You can use this to view the Keras Resnet Inception V2 network.
from keras.applications.inception_resnet_v2 import InceptionResNetV2, preprocess_input
from keras.layers import Input
model = InceptionResNetV2(weights='imagenet', include_top=True)
print(model.summary())
This will Output (im showing only the last few layers):
__________________________________________________________________________________________________
conv_7b_ac (Activation) (None, 8, 8, 1536) 0 conv_7b_bn[0][0]
__________________________________________________________________________________________________
avg_pool (GlobalAveragePooling2 (None, 1536) 0 conv_7b_ac[0][0]
__________________________________________________________________________________________________
predictions (Dense) (None, 1000) 1537000 avg_pool[0][0]

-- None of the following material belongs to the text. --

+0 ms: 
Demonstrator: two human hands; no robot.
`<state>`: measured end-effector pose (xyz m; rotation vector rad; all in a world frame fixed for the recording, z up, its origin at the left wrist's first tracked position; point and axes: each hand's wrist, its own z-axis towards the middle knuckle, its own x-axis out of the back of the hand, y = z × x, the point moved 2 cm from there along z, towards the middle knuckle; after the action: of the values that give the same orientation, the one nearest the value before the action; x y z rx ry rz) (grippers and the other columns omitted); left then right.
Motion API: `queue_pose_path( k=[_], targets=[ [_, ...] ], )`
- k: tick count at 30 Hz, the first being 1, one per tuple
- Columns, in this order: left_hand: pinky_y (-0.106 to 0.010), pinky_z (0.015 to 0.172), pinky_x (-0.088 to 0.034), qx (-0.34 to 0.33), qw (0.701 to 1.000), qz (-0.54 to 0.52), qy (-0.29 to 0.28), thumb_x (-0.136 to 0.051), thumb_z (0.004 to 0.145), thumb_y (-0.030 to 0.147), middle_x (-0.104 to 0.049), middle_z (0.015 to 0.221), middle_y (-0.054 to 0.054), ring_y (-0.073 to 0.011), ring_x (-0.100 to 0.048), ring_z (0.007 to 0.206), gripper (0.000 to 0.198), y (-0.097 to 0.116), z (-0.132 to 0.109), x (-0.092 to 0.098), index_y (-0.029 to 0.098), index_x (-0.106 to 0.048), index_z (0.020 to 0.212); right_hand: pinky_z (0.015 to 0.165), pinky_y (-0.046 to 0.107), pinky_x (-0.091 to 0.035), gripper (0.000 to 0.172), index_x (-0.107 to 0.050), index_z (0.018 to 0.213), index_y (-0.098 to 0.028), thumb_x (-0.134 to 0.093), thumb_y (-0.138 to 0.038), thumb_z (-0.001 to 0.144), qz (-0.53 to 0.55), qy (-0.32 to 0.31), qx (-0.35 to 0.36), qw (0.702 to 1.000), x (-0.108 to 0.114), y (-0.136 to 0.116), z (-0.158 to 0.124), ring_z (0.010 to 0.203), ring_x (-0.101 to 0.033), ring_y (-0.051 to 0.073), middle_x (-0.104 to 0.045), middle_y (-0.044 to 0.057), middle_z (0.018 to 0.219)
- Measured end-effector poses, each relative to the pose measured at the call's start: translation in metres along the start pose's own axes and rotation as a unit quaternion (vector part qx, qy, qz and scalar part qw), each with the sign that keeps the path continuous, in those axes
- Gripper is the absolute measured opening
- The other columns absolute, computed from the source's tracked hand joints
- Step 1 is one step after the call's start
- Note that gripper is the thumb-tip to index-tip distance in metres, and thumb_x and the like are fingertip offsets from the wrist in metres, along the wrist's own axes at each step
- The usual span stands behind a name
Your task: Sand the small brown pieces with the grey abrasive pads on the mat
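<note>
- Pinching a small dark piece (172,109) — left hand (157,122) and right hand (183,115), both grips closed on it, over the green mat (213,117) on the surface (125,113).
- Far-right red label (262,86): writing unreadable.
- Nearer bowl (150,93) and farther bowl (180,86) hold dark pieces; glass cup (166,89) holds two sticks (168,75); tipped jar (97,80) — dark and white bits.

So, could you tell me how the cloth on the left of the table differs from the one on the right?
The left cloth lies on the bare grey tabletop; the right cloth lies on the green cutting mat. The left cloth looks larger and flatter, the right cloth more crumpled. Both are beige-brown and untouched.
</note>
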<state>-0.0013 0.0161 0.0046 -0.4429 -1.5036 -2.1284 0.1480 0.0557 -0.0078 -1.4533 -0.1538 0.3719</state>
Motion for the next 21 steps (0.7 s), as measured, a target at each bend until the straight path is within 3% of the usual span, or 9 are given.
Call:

==================================================================================================
Total params: 55,873,736
Trainable params: 55,813,192
Non-trainable params: 60,544
__________________________________________________________________________________________________
None
If we look at the output of the 'avg_pool' layer from 'Top'. There will be 1536 features at the output.
You can make a model in this way:
from keras.applications.inception_resnet_v2 import InceptionResNetV2, preprocess_input
from keras.layers import Input
import numpy as np
def extract(image_path):
base_model = InceptionResNetV2(weights='imagenet', include_top=True)
model = Model(inputs=base_model.input,outputs=base_model.get_layer('avg_pool').output)
img = image.load_img(image_path, target_size=(299, 299))
x = image.img_to_array(img)
x = np.expand_dims(x, axis=0)
x = preprocess_input(x)
# Get the prediction.
features = model.predict(x)
features = features[0]
return features
features=[]
features = extract(image)
I couldn't try the code as, right now, I don't have an environment to test this code.